Hi. I'm trying to setup a site-to-site tunnel between a Check Point R80.40 GW and AWS. On the AWS side the tunnel is showing as 'down' but on the Check Point side, from the logs, I can see that my ICMP traffic is hitting the correct rule and is being encrypted on the correct VPN community.
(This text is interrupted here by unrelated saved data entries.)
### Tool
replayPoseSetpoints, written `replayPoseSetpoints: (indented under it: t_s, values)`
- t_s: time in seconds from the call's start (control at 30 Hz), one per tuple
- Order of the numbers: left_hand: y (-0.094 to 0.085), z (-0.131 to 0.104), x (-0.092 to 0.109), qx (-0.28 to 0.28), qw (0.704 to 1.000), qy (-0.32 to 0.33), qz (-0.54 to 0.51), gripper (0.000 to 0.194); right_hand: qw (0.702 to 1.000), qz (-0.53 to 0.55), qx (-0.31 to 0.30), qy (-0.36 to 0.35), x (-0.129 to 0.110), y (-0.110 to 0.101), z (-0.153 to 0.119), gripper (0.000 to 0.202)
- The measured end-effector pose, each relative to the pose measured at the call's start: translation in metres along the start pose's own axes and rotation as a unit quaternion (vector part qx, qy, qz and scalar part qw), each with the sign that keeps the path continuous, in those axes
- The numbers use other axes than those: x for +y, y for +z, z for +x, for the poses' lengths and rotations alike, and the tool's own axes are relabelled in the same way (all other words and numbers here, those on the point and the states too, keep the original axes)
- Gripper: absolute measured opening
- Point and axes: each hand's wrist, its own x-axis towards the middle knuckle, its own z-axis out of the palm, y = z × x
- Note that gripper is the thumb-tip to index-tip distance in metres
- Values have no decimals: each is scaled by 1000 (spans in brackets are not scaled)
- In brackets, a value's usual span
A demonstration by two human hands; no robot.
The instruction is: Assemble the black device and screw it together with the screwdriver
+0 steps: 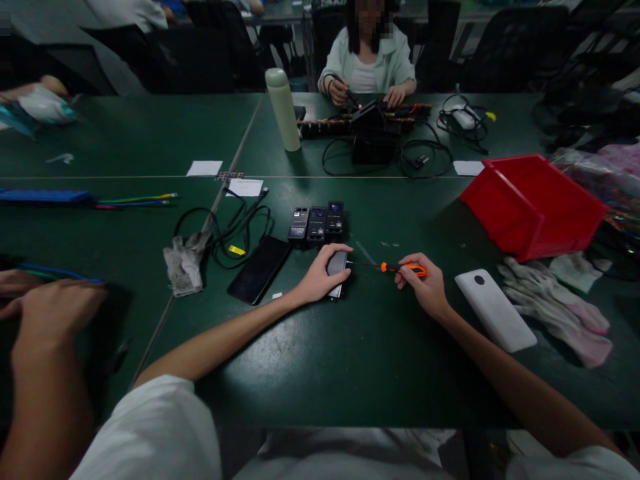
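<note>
My left hand [324,275] grips a small box-shaped device [339,263], dark on top with a pale side, holding it down on the table. In my right hand [424,283] is an orange and black screwdriver [406,269], its shaft lying level and pointing left. The tip meets or nearly meets the device's right side; exactly where is too small to tell. Just behind my left hand stand three small black modules [317,225] in a row. A black phone [259,270] lies to the left of that hand.
A red bin [537,207], work gloves [555,310] and a white power bank [495,310] are on the right. Black cable [245,227] and a grey glove [186,263] lie left. A green bottle [283,110] stands ahead. One co-worker sits opposite; another's hands [55,307] are at left.
</note>
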Motion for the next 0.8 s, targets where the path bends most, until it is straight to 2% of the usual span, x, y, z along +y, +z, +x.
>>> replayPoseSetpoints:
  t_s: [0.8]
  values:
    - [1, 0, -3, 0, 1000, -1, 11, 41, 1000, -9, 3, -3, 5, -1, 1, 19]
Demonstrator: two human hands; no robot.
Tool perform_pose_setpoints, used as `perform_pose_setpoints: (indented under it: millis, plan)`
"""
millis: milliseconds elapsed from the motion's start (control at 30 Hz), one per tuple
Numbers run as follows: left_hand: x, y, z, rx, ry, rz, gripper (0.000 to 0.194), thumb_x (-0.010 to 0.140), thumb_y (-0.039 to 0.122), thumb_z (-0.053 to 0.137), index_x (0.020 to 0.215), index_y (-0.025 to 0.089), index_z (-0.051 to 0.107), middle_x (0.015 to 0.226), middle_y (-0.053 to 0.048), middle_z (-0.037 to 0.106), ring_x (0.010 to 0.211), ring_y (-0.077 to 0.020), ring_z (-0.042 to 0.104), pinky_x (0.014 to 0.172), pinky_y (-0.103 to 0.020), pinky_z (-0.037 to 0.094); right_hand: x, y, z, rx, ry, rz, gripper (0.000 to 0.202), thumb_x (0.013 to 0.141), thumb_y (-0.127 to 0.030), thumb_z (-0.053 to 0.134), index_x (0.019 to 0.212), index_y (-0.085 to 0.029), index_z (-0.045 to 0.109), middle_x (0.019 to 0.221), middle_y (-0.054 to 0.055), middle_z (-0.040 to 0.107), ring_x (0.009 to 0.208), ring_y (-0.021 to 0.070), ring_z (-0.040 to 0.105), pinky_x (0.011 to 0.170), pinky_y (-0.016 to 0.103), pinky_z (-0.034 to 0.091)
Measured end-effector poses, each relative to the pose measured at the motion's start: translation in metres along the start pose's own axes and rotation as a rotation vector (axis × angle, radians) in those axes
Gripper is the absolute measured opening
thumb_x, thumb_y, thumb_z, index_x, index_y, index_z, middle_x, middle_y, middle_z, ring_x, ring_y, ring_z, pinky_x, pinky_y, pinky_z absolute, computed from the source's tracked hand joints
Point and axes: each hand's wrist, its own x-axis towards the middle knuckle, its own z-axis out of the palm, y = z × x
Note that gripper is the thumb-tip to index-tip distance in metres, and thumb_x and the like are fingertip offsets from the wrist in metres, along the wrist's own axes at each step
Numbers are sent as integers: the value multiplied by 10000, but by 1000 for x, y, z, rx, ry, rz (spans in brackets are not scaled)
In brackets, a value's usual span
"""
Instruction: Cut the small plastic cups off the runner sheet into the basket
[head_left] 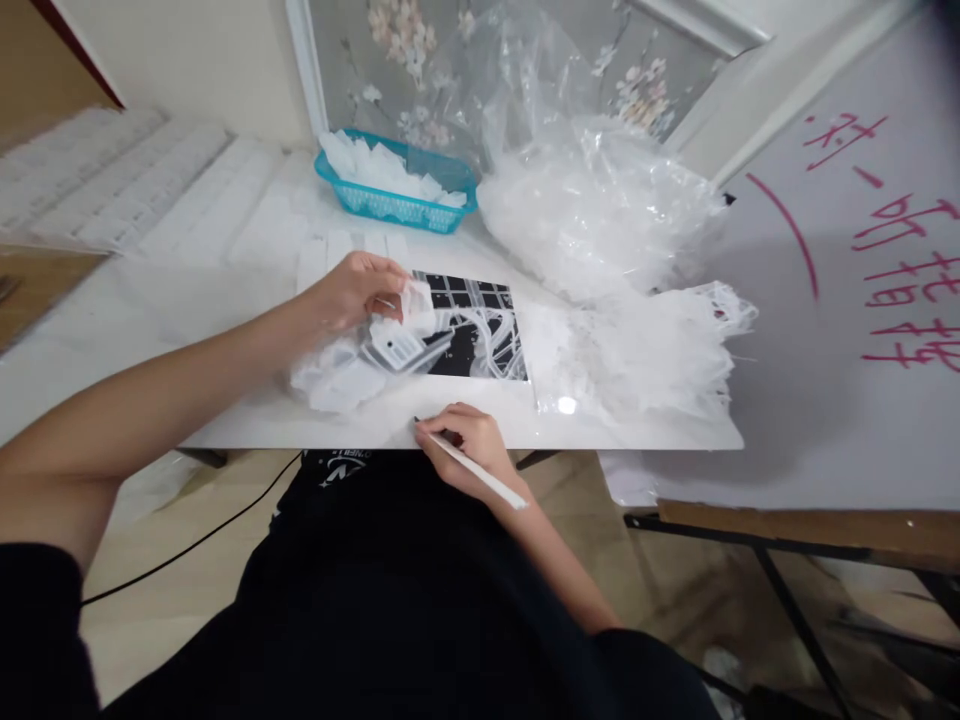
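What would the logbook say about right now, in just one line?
left hand: holding white piece | right hand: holding white stick | on table: black-and-white sheet | behind: blue basket, clear bag

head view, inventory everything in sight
table: 1, white, centre
basket: 1, blue, back
scraps: several, white, in basket
bag: 1, clear, back right
heap: 1, white, right
sheet: 1, black-and-white, centre
pile: 1, white, left of sheet
piece: 1, white, sheet's left
tool: 1, white, front
pack rows: several, white, left
panel: 1, grey floral, behind
board: 1, white, right
cable: 1, black, lower left
left hand: 1, bare, on piece
right hand: 1, bare, on tool
shirt: 1, black, bottom
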Motion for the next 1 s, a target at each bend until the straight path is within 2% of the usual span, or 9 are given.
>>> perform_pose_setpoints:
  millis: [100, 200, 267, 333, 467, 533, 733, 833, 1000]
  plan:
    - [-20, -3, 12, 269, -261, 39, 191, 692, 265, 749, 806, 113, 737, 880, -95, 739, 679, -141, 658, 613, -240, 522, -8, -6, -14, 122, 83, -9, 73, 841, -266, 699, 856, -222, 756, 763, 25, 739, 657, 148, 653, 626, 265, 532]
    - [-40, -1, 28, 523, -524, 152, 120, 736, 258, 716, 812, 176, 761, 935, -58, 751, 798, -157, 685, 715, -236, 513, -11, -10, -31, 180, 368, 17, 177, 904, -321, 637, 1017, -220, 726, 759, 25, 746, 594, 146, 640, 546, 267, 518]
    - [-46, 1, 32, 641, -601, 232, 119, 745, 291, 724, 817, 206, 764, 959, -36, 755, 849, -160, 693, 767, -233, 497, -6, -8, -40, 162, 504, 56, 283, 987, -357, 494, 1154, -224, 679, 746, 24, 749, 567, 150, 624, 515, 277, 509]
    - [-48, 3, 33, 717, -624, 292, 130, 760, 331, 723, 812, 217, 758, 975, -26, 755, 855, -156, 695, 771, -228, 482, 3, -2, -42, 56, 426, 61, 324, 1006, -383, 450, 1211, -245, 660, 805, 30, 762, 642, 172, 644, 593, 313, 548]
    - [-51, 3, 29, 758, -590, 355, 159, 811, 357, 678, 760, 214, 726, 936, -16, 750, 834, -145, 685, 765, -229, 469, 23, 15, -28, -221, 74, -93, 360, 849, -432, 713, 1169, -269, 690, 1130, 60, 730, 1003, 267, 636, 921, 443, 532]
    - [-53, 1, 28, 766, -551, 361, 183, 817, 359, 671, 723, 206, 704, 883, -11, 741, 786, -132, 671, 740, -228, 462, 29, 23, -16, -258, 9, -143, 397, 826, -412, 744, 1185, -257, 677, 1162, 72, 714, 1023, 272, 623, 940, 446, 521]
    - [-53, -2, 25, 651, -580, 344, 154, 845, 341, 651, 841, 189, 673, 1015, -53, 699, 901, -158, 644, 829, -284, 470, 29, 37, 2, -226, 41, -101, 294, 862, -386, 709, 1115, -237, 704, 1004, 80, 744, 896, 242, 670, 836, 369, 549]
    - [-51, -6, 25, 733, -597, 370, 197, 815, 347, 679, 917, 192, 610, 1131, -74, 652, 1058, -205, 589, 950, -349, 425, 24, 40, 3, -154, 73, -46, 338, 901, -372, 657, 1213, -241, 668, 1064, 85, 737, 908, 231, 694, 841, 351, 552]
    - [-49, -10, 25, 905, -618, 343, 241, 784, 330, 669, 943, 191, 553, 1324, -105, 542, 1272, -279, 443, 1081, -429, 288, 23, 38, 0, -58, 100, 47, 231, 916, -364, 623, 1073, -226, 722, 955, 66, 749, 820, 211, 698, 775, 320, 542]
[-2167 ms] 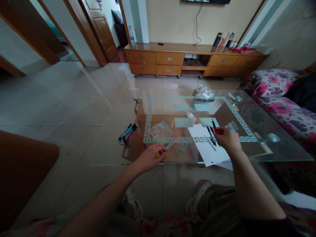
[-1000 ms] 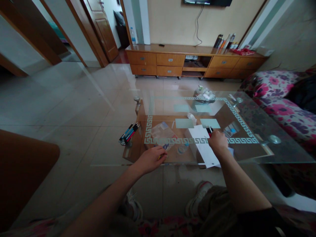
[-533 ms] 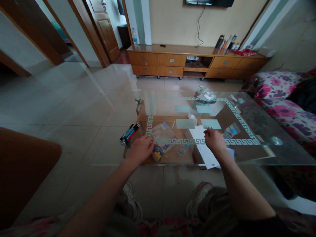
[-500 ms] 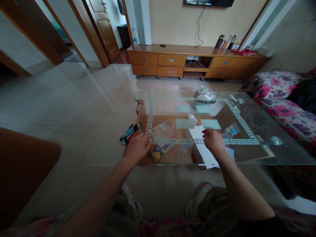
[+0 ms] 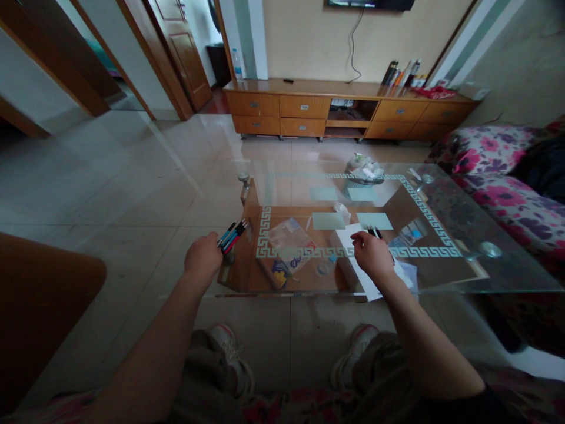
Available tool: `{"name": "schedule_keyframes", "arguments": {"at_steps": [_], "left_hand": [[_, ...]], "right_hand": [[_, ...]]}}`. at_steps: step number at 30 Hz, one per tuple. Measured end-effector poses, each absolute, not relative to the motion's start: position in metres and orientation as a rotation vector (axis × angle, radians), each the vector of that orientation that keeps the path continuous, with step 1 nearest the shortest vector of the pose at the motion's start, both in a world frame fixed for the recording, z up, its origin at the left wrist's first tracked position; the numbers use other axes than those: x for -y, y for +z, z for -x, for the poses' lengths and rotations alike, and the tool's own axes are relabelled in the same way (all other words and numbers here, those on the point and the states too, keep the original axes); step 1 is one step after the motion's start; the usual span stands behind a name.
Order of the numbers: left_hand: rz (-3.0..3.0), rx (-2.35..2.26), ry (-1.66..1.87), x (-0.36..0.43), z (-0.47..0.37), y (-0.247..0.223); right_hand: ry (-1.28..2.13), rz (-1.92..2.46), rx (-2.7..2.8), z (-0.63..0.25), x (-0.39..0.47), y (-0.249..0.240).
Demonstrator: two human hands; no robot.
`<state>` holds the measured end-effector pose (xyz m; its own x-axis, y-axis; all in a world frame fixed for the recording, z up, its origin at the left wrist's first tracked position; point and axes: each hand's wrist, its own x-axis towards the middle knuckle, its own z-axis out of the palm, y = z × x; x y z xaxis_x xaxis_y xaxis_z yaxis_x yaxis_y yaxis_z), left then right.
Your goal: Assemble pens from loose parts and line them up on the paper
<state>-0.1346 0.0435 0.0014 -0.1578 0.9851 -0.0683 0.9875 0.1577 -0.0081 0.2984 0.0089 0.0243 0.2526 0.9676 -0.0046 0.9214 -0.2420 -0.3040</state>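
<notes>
At the left edge of the glass table (image 5: 304, 282) lies a bundle of pens (image 5: 232, 237), with black, blue and pink-red barrels. My left hand (image 5: 202, 259) is closed at their near left ends, fingers curled and partly hidden, so those ends do not show. Over the right half of the table, my right hand (image 5: 373, 254) is closed, with the index finger bent to the left. Dark pens (image 5: 375, 232) stick up past its knuckles; their lower parts are hidden in the hand. White paper (image 5: 368, 282) lies below this hand, seemingly under the glass.
Through the glass show a clear plastic bag (image 5: 291, 238), a bottle with a blue cap (image 5: 325, 266) and another bottle (image 5: 408, 237). A basket of crumpled white bags (image 5: 364, 171) stands toward the far side. A flowered sofa (image 5: 512, 188) borders the right.
My left hand has moved left, from the right side of the pens to their near left ends. My right hand has shifted slightly left and down, and dark pens show more clearly in it.
</notes>
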Motion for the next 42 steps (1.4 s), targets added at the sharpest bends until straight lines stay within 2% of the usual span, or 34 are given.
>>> {"name": "schedule_keyframes", "arguments": {"at_steps": [20, 25, 27, 30, 33, 37, 42], "left_hand": [[-1.892, -2.314, -0.199, -0.045, 0.139, 0.0], [-1.951, -2.392, -0.01, -0.042, 0.135, 0.014], [-1.962, -2.365, 0.177, -0.039, 0.125, 0.019], [-1.929, -2.046, 0.47, -0.033, 0.101, 0.023], [-1.912, -1.769, 0.596, -0.024, 0.073, 0.025], [-1.913, -1.324, 0.625, -0.008, 0.047, 0.025], [-2.027, -1.165, 0.614, 0.003, 0.031, 0.021]], "right_hand": [[0.3, 2.257, 1.846, -0.297, -0.005, 0.025], [0.325, 2.199, 1.792, -0.296, -0.006, 0.024], [0.513, 2.09, 1.714, -0.292, -0.007, 0.023], [1.055, 1.81, 1.459, -0.279, -0.006, 0.024], [1.449, 1.581, 1.208, -0.263, -0.002, 0.026], [1.676, 1.459, 1.092, -0.251, 0.003, 0.028], [1.784, 1.298, 1.121, -0.246, 0.004, 0.03]]}}
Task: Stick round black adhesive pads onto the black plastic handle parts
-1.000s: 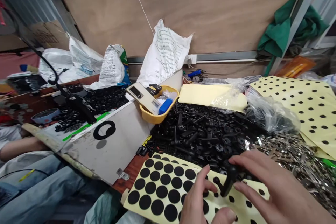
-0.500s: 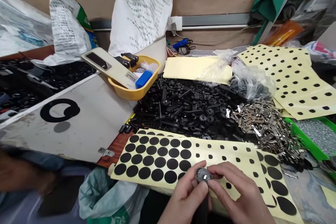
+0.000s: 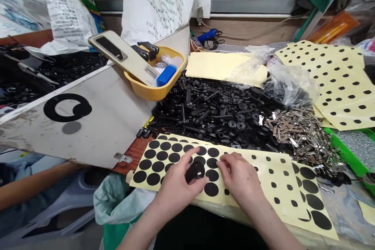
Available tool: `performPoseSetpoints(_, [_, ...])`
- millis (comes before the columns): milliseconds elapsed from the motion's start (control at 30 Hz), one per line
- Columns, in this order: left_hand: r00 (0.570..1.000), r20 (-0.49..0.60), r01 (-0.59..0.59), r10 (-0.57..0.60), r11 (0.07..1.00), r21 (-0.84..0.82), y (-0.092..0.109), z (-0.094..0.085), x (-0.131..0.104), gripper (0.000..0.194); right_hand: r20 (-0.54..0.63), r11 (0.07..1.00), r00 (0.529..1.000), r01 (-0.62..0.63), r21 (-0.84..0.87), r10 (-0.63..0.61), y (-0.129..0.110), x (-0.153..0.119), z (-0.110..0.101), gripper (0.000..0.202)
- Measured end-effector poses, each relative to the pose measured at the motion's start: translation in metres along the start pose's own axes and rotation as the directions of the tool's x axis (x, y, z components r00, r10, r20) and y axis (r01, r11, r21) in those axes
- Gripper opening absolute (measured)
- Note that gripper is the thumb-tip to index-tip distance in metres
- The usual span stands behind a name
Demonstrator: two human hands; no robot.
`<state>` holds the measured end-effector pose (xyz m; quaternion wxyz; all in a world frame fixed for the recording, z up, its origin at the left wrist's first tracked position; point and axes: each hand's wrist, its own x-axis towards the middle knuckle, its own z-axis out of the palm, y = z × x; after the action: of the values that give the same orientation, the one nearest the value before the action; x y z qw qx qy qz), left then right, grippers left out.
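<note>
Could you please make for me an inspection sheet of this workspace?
Surface: reddish-brown tabletop, partly covered by dotted yellow sheets.
Work items: round black part in hand; black parts and metal clips piled beyond.
Clutter: phone leaning in yellow basket; clear plastic bag.
Grip: left hand holds the round black part; right hand at the sheets, hold unclear.
Cables: black cord by blue object.
Surroundings: white printed sack behind; another person's arm at picture's left.

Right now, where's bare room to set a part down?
Grey surface right of the dotted sheets, in front of the green tray. Also a narrow brown strip between the white divider and the sheets. Crowded: black parts meeting metal clips, and the sheets' middle, around the left hand with its round black piece and the right hand.
</note>
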<state>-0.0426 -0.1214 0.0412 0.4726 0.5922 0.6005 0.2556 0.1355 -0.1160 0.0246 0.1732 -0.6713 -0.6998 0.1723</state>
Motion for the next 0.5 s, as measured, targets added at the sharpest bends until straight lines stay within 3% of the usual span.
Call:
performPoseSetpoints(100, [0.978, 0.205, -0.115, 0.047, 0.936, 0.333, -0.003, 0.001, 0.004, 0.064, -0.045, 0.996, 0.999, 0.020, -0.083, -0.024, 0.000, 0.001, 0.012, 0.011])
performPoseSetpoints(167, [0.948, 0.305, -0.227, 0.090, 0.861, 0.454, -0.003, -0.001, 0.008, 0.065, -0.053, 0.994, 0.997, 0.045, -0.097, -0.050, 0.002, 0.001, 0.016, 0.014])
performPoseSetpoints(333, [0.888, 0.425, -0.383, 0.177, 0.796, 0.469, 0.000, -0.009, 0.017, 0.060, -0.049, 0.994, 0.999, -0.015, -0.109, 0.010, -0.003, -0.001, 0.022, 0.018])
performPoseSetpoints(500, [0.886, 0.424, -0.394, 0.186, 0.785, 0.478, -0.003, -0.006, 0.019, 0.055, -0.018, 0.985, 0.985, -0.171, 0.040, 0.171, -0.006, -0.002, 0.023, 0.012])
I've run tcpdump on one of the CP gateways in the cluster and this is what I see:
tcpdump -i any -nn -vv host <AWS GW>
tcpdump: listening on any, link-type LINUX_SLL (Linux cooked), capture size 262144 bytes
11:07:28.736599 IP (tos 0x0, ttl 241, id 65199, offset 0, flags [none], proto UDP (17), length 120)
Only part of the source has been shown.